--- INPUT ---

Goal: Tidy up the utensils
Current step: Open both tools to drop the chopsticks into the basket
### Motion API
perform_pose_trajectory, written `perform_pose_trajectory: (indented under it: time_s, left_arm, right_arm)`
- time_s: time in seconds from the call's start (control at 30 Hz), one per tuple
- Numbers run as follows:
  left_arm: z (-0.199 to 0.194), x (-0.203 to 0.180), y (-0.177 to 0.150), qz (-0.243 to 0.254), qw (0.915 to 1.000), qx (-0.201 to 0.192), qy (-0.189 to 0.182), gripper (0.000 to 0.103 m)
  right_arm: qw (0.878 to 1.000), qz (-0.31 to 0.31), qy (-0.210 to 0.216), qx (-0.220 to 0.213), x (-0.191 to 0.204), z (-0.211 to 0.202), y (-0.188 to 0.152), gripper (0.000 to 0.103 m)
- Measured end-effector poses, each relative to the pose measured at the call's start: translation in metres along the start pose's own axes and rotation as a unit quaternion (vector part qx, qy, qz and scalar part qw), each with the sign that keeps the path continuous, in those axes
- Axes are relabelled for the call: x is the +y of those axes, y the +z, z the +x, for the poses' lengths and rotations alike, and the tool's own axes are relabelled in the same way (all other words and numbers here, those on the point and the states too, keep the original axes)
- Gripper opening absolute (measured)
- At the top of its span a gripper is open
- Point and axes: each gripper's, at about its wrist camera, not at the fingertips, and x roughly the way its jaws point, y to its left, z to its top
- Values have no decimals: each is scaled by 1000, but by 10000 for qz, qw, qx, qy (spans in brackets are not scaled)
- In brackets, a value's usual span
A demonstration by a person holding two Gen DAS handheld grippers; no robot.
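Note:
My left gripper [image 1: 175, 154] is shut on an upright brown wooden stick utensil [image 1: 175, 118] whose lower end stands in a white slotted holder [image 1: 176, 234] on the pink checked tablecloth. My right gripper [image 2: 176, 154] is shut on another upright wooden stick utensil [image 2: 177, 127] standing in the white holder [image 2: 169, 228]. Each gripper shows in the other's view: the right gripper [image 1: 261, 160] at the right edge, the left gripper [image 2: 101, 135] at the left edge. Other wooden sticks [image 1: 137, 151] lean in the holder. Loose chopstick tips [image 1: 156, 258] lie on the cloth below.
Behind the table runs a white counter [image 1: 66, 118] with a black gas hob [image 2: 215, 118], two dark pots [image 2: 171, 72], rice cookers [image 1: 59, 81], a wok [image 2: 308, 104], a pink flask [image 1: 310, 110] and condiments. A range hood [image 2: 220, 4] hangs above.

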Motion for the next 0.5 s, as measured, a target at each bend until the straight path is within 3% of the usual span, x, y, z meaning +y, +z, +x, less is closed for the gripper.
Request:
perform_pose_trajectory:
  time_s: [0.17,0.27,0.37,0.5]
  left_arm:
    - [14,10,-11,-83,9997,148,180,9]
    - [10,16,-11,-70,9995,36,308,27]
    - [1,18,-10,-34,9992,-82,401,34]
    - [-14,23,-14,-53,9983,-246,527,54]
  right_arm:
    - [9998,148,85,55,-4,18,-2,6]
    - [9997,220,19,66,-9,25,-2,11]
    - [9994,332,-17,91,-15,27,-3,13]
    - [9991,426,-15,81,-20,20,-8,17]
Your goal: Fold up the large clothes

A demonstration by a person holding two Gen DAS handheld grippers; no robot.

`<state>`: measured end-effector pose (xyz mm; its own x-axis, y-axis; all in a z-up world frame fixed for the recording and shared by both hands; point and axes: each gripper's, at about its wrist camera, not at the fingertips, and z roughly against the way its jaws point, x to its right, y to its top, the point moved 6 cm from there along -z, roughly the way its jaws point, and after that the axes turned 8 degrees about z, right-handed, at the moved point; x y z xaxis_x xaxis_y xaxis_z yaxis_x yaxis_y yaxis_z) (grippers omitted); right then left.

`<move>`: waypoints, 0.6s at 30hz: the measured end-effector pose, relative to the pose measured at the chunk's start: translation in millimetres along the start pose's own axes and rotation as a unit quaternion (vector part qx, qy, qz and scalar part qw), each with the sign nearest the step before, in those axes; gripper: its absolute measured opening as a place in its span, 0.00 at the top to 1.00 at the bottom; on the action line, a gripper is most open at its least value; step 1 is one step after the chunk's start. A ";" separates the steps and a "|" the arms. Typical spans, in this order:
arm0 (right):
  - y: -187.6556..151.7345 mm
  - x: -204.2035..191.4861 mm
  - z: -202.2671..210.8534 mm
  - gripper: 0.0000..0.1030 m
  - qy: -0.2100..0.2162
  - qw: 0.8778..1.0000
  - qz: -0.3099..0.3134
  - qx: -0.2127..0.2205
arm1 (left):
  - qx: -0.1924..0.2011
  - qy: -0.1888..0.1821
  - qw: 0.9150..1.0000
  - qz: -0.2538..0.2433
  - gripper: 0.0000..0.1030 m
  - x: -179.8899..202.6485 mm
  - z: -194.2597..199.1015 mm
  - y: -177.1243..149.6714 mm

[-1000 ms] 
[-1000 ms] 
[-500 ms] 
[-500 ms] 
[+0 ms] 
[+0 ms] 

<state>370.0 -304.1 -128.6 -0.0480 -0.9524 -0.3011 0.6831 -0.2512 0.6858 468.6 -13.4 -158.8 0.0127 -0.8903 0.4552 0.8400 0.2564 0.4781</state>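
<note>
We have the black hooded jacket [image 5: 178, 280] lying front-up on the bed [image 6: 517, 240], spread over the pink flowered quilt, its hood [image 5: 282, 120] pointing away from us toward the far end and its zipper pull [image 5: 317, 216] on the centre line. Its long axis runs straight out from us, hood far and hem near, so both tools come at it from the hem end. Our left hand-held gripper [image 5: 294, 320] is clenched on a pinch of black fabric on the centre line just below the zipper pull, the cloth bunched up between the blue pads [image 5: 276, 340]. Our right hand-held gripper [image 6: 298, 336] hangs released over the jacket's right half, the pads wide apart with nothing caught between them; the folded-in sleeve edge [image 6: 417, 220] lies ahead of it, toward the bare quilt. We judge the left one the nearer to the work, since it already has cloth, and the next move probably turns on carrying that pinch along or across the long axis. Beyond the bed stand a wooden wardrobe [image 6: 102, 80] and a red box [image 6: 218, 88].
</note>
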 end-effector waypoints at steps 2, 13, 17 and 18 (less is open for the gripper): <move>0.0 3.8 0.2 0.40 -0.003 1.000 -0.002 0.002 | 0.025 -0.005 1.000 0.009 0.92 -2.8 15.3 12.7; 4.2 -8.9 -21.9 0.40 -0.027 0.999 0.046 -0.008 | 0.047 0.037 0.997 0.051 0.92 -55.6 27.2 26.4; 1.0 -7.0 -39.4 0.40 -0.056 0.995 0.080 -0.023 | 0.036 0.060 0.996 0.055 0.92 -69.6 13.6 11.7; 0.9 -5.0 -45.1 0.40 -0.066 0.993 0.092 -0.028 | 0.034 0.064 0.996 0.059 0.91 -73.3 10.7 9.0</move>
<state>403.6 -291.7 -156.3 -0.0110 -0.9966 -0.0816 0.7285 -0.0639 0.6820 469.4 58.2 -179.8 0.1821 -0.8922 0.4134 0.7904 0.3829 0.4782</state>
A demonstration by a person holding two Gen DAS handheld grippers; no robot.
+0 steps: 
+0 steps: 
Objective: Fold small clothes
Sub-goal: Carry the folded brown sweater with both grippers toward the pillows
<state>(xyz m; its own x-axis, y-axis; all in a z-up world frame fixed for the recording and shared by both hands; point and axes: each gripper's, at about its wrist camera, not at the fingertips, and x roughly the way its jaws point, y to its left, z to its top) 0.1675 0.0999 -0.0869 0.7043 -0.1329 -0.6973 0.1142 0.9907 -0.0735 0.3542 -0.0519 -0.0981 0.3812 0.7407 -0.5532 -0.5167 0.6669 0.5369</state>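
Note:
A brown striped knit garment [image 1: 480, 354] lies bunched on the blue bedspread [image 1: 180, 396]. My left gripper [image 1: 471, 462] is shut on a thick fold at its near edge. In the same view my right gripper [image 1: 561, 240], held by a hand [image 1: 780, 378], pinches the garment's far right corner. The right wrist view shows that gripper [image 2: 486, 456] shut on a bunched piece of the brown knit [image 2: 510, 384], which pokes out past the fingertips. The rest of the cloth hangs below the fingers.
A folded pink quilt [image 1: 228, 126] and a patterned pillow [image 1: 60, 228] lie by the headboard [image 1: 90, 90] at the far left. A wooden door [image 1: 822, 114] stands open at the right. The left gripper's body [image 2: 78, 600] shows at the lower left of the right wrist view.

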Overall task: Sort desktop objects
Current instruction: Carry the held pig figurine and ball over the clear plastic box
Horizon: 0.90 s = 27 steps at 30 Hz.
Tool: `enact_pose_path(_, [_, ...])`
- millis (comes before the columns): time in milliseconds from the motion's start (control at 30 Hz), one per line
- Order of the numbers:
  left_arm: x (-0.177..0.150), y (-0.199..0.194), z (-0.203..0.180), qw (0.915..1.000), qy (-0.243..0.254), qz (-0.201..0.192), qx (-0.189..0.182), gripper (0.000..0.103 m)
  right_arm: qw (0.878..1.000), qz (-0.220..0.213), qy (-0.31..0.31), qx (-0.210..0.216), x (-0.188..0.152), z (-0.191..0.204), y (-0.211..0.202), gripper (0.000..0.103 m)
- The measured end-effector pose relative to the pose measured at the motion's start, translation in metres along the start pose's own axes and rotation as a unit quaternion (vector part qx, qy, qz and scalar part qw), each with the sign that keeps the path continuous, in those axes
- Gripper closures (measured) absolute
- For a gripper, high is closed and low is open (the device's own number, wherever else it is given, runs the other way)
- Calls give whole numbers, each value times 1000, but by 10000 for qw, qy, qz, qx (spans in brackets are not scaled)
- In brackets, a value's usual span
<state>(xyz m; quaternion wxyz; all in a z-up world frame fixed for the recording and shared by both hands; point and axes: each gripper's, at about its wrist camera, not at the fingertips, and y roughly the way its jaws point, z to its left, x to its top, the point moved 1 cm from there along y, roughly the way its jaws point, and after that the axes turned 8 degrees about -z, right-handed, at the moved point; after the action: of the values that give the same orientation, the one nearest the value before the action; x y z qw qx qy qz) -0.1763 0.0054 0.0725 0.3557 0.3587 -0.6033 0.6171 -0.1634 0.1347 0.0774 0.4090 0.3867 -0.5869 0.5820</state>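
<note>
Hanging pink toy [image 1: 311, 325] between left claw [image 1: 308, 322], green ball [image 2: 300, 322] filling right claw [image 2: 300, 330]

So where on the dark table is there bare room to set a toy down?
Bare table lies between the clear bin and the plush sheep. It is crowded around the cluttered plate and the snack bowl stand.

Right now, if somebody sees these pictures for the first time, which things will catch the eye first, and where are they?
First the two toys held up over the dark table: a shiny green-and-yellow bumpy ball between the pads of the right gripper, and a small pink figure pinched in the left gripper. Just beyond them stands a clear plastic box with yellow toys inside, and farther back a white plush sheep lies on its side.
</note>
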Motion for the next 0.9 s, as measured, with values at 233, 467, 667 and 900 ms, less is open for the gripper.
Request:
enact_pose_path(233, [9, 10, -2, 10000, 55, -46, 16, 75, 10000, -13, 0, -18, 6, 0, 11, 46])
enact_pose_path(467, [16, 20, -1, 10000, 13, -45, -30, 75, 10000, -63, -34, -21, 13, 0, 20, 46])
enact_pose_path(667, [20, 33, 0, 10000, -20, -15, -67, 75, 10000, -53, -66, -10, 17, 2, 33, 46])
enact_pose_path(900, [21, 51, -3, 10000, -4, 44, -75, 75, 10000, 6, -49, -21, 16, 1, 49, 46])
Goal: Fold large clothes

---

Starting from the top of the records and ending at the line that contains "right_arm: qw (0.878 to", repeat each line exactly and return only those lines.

SOLUTION BELOW:
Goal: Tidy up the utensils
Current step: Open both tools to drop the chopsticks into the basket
### Motion API
perform_pose_trajectory, written `perform_pose_trajectory: (indented under it: time_s, left_arm, right_arm)`
- time_s: time in seconds from the call's start (control at 30 Hz), one per tuple
- Numbers run as follows:
  left_arm: z (-0.199 to 0.194), x (-0.203 to 0.180), y (-0.177 to 0.150), qz (-0.243 to 0.254), qw (0.915 to 1.000), qx (-0.201 to 0.192), qy (-0.189 to 0.182), gripper (0.000 to 0.103 m)
  right_arm: qw (0.878 to 1.000), qz (-0.31 to 0.31), qy (-0.210 to 0.216), qx (-0.220 to 0.213), x (-0.191 to 0.204), z (-0.211 to 0.202), y (-0.188 to 0.152), gripper (0.000 to 0.103 m)

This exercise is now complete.